COE e COT do milho avançam, diz Imea



Foto: Canva

Segundo a análise semanal do Instituto Mato-Grossense de Economia Agropecuária (Imea), divulgada na segunda-feira (24), o projeto CPA-MT estimou em outubro de 2025 que o custeio da safra 2025/26 de milho alcançou R$ 3.305,13 por hectare, variação de 2,12% frente à temporada anterior. De acordo com o levantamento, “esse acréscimo é resultado da elevação de 2,84% nas despesas com insumos”, que representam 88,41% do custo total.

O Imea informou que o Custo Operacional Efetivo (COE) foi projetado em R$ 4.791,30 por hectare, enquanto o Custo Operacional Total (COT) chegou a R$ 5.379,10 por hectare, com aumentos anuais de 3,90% e 4,51%. Segundo a análise, esse movimento foi influenciado “pelo crescimento dos gastos com pós-produção e pelo aumento nas depreciações”, que registraram avanço de 10,05% em relação à safra 2024/25.
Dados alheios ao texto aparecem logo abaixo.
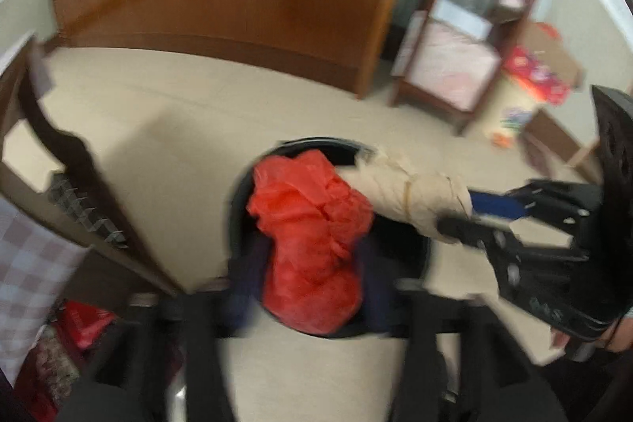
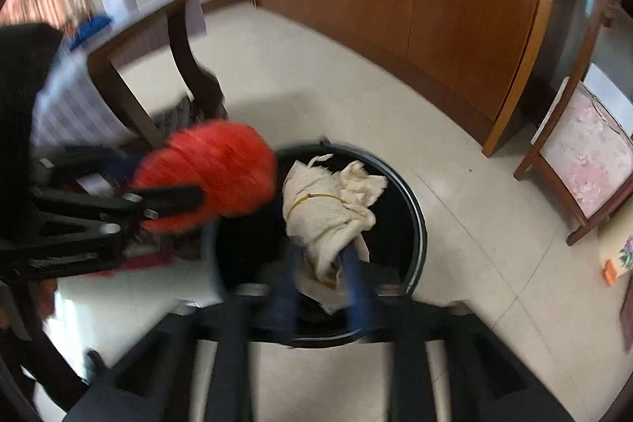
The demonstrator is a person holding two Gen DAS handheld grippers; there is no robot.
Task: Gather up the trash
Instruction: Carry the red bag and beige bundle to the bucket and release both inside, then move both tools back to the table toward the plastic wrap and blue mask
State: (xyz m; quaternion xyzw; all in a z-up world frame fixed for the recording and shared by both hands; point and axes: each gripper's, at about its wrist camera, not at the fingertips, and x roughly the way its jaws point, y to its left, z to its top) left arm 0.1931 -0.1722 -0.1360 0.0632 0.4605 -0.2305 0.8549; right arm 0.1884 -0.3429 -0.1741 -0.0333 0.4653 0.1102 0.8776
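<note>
Both bundles held over the black bin [image 2: 415,208].
We see the left gripper [image 1: 304,307] clamping the red bag [image 1: 312,236], the right gripper [image 2: 322,283] clamping the cream bundle [image 2: 328,208].

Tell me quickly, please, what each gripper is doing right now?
Left gripper: closed on the red plastic bag, over the black bin.
Right gripper: closed on the cream paper bundle, over the same bin.

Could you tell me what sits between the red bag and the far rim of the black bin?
In the right wrist view, the cream paper bundle, shut in the right gripper, hangs between the red bag and the black bin's far rim.
</note>
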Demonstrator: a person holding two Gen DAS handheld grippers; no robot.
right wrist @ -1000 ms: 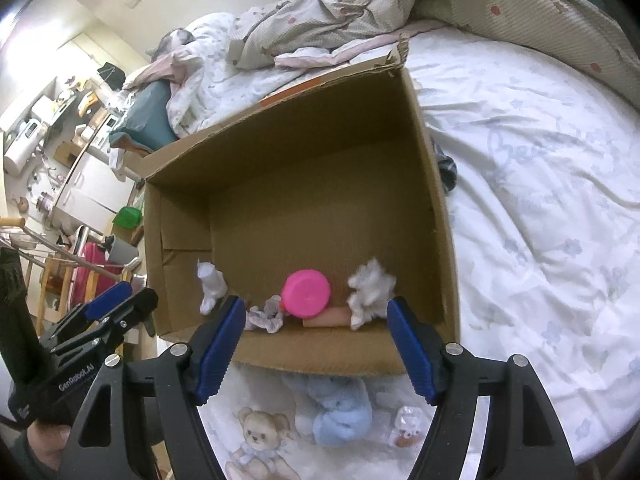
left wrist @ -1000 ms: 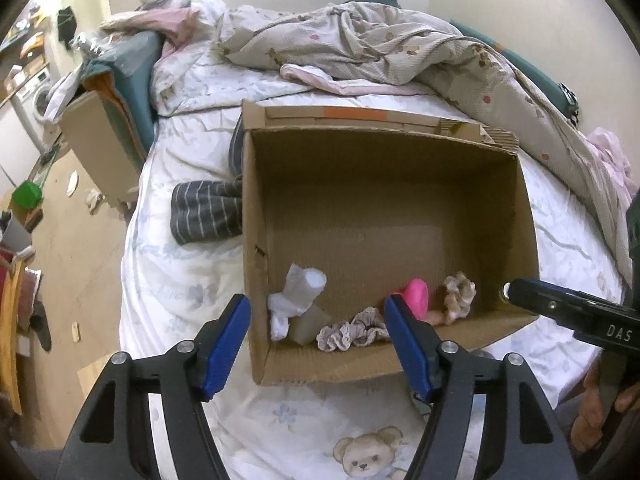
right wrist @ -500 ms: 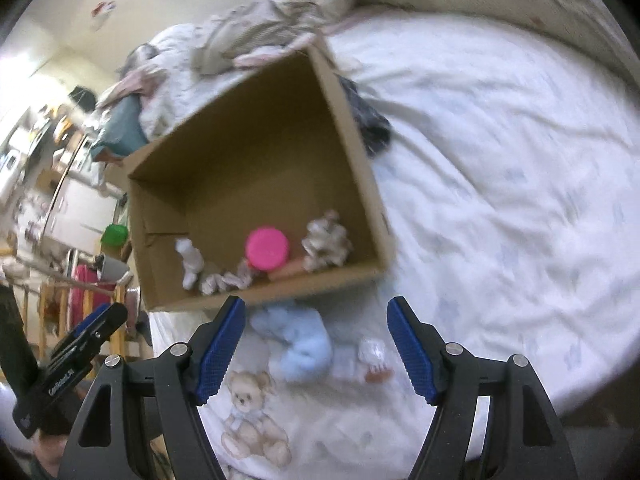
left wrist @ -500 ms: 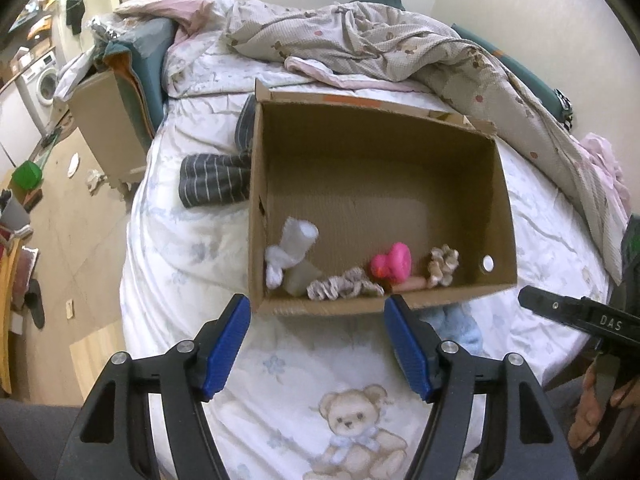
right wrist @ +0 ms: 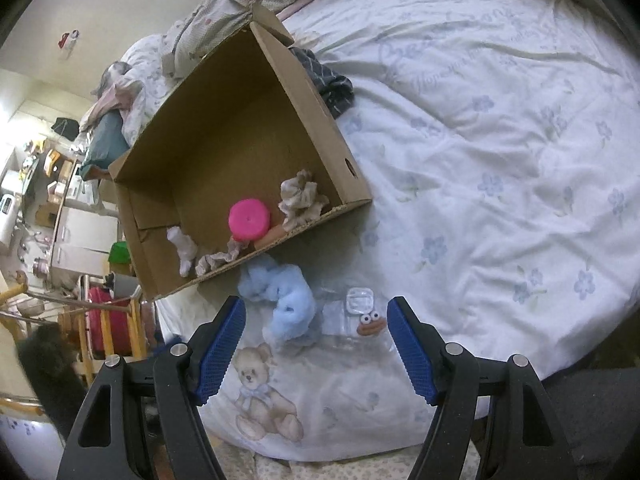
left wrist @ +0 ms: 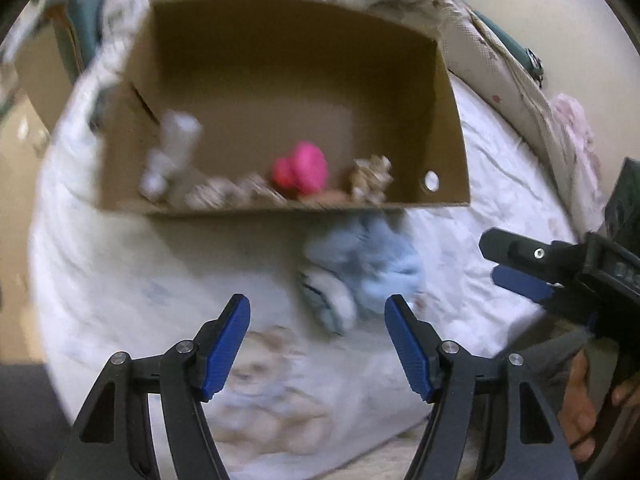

O instituto apontou ainda que o custo de oportunidade foi estimado em R$ 1.327,82 por hectare, alta de 40,21%. O indicador, que “representa o rendimento que o produtor deixa de ganhar por manter o capital imobilizado”, reflete a valorização dos bens utilizados na atividade e o cenário de juros mais elevados no país. Com isso, o custo total da safra 2025/26 foi calculado em R$ 6.706,92 por hectare, aumento de 10,05% na comparação com a temporada anterior.